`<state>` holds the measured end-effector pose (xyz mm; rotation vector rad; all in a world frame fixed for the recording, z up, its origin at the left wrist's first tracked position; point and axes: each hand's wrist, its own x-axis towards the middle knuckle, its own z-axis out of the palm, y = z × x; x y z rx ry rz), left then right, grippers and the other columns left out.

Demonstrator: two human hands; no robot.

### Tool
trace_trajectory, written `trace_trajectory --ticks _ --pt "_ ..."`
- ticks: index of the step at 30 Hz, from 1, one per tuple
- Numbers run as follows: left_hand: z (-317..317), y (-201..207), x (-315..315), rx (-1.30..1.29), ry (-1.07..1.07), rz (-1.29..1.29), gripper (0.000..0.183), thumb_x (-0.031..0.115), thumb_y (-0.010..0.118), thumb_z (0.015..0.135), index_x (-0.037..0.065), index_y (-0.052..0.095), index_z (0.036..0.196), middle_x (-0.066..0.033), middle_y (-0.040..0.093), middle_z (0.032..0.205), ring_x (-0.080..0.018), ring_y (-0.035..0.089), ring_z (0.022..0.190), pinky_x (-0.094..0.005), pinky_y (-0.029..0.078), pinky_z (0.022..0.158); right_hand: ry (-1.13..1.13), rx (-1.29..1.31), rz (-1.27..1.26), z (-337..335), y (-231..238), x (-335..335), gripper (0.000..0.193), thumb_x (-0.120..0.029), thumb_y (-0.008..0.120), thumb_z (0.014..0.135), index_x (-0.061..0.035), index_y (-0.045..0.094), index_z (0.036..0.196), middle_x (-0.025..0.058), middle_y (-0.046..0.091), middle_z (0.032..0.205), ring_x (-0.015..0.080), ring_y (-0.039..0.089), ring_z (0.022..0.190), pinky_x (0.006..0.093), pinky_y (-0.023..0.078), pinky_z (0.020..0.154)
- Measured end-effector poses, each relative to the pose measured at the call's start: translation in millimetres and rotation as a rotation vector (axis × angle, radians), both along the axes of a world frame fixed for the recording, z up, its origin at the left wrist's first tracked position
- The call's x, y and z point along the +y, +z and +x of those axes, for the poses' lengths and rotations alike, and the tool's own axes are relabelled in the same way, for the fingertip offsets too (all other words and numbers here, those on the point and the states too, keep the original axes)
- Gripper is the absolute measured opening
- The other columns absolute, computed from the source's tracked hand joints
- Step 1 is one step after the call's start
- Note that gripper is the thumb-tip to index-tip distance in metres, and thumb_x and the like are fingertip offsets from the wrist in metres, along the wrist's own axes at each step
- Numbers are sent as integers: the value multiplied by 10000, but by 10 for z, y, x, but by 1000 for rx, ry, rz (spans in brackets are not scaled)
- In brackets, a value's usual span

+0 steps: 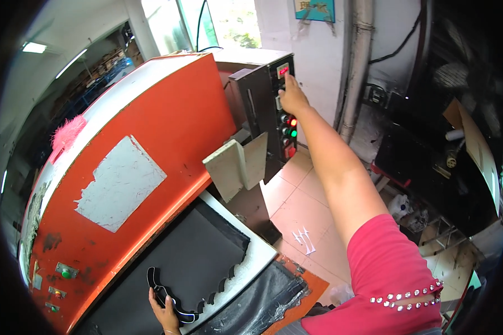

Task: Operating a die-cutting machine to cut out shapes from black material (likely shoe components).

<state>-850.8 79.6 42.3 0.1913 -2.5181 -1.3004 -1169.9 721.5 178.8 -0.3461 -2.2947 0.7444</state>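
My right arm, in a short red sleeve with a row of clear stones, reaches far forward. At its end my right hand (pixel 295 99) is at the dark control panel (pixel 276 120), forefinger stretched up by the lit red display (pixel 283 71); it holds nothing. Low in the view my left hand (pixel 165 314) has its thumb and fingers around a curved black cutting die (pixel 167 298) with shiny edges. That die lies on a black sheet (pixel 190 245), close to the sheet's scalloped, cut edge. Some of the left fingers are hidden.
A large orange press (pixel 173 111) rises over the bed, with push buttons (pixel 66 273) at lower left. A whitish angled plate (pixel 229 164) juts out beside the panel. White scraps (pixel 304 240) lie on the tiled floor. A dark table (pixel 425 162) stands at right.
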Motion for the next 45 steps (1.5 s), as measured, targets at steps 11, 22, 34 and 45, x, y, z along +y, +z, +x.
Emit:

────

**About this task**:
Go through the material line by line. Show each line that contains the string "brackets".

**Answer box**:
- Numbers are sent as integers: the value multiplied by 10000, but by 10 for z, y, x, but by 1000 for rx, ry, rz (spans in brackets are not scaled)
- In brackets, a value's usual span

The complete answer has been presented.